At step 306 Link A components for Node 0 and Node 1 go into
failover mode. Failover mode is enabled by having a failover_en
field set in the control status register for a particular link.
Failover mode can only be entered when 1) the failover_en bit in
the CSR is set on a given link, 2) that link is in an IN_USE state,
and 3) the failover_en bit in a configuration register is set. This
allows failover packets to be routed by links that are forwarding
failover traffic. The link_state will go into FAILOVER when the
conditions described in steps 302 and 304 occur.

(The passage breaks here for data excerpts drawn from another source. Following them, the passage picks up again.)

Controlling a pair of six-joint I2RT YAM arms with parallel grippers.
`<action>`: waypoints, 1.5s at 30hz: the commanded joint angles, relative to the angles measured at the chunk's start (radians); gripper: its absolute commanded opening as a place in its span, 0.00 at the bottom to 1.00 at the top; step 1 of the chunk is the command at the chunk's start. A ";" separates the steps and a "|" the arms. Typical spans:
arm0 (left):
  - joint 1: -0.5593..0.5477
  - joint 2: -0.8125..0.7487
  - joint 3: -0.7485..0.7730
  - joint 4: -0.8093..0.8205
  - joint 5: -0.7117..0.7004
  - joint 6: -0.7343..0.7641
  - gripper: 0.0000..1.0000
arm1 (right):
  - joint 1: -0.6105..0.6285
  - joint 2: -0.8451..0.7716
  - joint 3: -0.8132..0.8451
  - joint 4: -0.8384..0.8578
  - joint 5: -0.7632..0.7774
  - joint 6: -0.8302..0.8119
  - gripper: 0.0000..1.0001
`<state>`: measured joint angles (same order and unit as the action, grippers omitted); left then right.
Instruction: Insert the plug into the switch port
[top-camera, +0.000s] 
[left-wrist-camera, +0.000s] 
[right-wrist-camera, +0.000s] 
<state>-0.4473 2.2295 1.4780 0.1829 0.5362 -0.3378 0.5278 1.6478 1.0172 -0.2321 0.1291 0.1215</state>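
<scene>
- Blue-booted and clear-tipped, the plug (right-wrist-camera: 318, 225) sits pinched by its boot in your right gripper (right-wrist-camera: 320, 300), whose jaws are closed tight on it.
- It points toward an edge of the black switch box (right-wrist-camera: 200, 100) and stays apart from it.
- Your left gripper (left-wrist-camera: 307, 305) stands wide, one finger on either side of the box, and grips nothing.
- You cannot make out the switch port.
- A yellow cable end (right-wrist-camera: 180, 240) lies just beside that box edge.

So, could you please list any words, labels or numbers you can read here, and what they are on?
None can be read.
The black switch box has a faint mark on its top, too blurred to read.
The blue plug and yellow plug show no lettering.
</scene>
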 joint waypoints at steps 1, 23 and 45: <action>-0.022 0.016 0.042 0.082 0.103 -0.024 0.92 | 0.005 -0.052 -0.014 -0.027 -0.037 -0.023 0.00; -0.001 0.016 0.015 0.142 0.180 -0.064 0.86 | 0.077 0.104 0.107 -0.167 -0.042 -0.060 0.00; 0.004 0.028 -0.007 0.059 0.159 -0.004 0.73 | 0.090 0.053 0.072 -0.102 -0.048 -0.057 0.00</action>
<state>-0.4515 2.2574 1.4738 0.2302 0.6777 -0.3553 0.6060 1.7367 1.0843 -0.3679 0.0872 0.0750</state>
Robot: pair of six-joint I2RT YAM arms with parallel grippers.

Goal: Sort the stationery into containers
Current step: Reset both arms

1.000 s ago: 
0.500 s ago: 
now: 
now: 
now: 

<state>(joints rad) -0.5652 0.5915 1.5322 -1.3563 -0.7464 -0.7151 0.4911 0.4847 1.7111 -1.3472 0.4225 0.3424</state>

At step 308 the normal data packet is converted to a failover data
packet at the transmitter. Also performed at step 308 is a lookup
in the failover route tables by the transmitter and an alternative
link is selected. At this stage, the nodes insert into an outlink
field in the data packets which alternative transmitter/link will
be acting in place of the normal transmitter. Thus, a data packet
at Node 0 scheduled to use Link A will have a value indicating the
transmitter for Link A in its outlink field. As will be described
below, a node uses its failover routing tables to determine which
alternative link will be used and, thus, what replacement value
will go in the outlink field. By doing so, the normal packet is
converted to an FOP. This process is shown in greater detail below.
Node 0 and Node 1 transmitters for Link A route data packets in its
buffers to FIFO A. This is shown by connection line 234 for Xmit
208 shown in FIG. 2. Before entering FIFO A, the data packets go
through mux 236 and mux 238 in shared resource 224.
In the described embodiment, failover is supported by having two
additional fields in each packet. One field is for holding an ONID
value which is a node identifier from which a failover packet is
originating. The ONID value is used by a receiving node to verify
that a failover packet arrived from an expected originating node.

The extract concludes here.